In his op ed Bedier addresses none of the issues at hand and uses distortions and deception to attack American Laws for American Courts:
He falsely claims that Shariah is only made up of “individual religious practices and (a) moral code” for Muslims and compares Shariah to other forms of religious law, a specious comparison at best. Shariah does contain components of individual religious practices but it is also a complete code of life. As Sheikh Yusuf al-Qaradawi, the chairman of International Union for Muslim Scholars, the head of the European Council for Fatwa and Research, and chairman (in absentia) of the board of trustees at the Michigan-based Islamic American University wrote of Shariah:
(Shariah) is “a creed, an ideology (that) cannot be satisfied but by controlling society and directing all aspects of life, from how to enter the toilet to the construction of the state and the establishment of the caliphate.”
Shariah is also the foundation for the legal systems in nations such as Iran, Sudan, Saudi Arabia, Pakistan, Libya, Egypt and many others.

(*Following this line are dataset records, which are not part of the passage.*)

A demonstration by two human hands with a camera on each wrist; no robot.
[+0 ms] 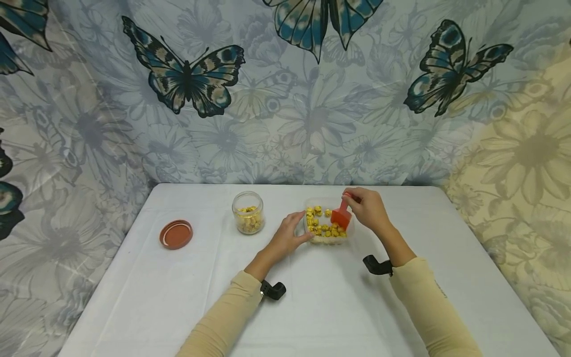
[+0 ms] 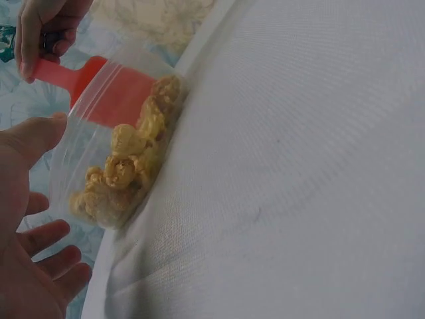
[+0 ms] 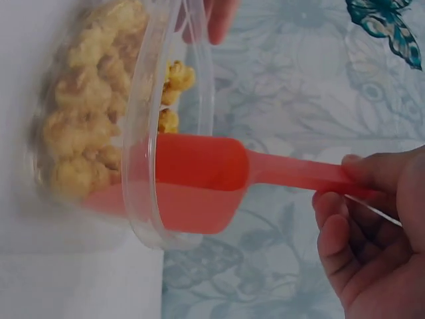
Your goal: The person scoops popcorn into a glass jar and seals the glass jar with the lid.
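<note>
My right hand pinches the handle of a red plastic scoop, whose blade is down inside a clear plastic container. Yellow popcorn lies in that container, more of it along the near side in the head view. At the container's left side my left hand touches the wall, thumb in front and fingers spread. The left wrist view shows the scoop's blade through the clear wall, beside the popcorn. In the right wrist view, thumb and fingers close on the handle's end.
A glass jar, without its lid and partly filled with popcorn, stands left of the container. Farther left a reddish-brown lid lies on the white-covered table. A butterfly-patterned cloth hangs behind the table's back edge.
</note>
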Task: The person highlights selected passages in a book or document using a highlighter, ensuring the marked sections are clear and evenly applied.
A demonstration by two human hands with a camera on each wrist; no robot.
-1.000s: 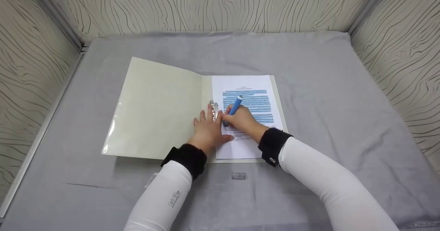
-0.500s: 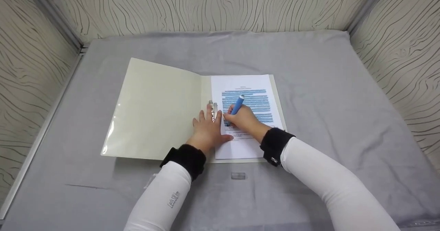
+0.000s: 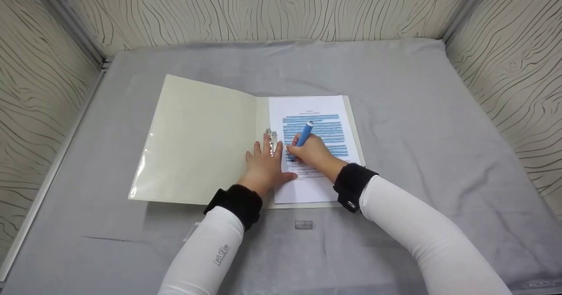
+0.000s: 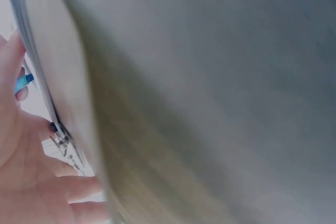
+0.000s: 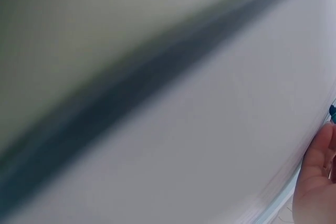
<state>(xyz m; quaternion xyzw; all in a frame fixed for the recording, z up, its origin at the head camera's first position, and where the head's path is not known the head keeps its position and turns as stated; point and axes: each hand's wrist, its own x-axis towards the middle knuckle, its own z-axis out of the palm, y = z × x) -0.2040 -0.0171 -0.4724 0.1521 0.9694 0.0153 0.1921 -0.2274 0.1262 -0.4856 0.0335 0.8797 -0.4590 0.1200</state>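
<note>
A cream ring binder lies open in the head view, a printed sheet on its right side. Many text lines in the sheet's upper part are highlighted blue. My right hand pinches a blue highlighter, tilted, its tip down at the left start of a text line below the blue bands. My left hand rests with spread fingers beside the metal ring clip, thumb on the sheet's left edge. The left wrist view shows the left palm; at the right wrist view's edge, the right fingers.
Grey cloth covers the table. A small translucent grey block lies in front of the binder, between the forearms. Wood-grain panels stand at the back and both sides. The binder's left cover rises slightly off the cloth.
My right hand and the highlighter have shifted slightly to the right, the tip staying near the same text line. The left hand keeps its place on the binder.
</note>
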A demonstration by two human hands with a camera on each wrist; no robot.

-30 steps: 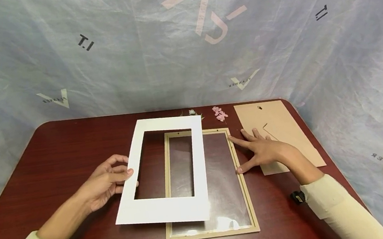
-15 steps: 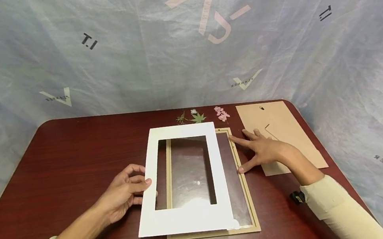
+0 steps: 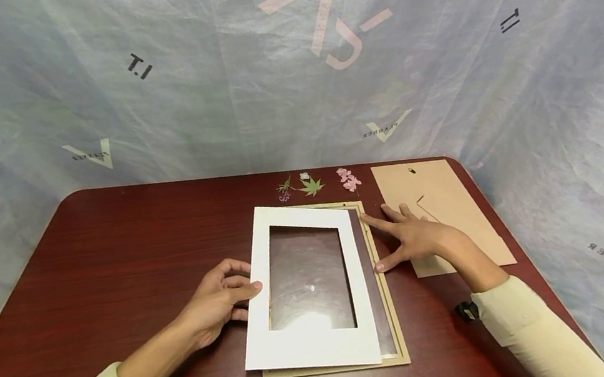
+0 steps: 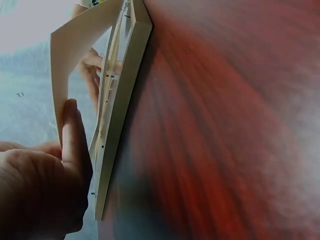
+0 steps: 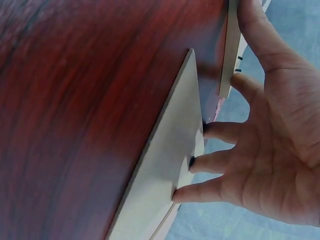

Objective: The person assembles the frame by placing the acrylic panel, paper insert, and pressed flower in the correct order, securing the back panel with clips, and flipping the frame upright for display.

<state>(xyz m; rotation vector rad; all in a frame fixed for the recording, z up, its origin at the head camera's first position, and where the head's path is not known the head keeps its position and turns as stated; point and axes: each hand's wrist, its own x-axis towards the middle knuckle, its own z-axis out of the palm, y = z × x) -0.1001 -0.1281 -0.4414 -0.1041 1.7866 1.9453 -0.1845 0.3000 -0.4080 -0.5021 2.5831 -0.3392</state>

That is why legislation to protect American constitutional rights from foreign laws is perceived as directed at Shariah: simply because the legal systems of these kinds of countries so commonly violate our fundamental constitutional liberties, such as equal protection, due process, free exercise of religion, freedom of speech or press, and any right of privacy and marriage.
One has no choice but to wonder what Bedier’s true agenda is given his deliberate mischaracterization of legislation designed to preserve US constitutional rights. That a man such as Bedier, with ties to Islamic extremism would oppose American Laws for American Courts legislation should serve as an endorsement of why this legislation is needed.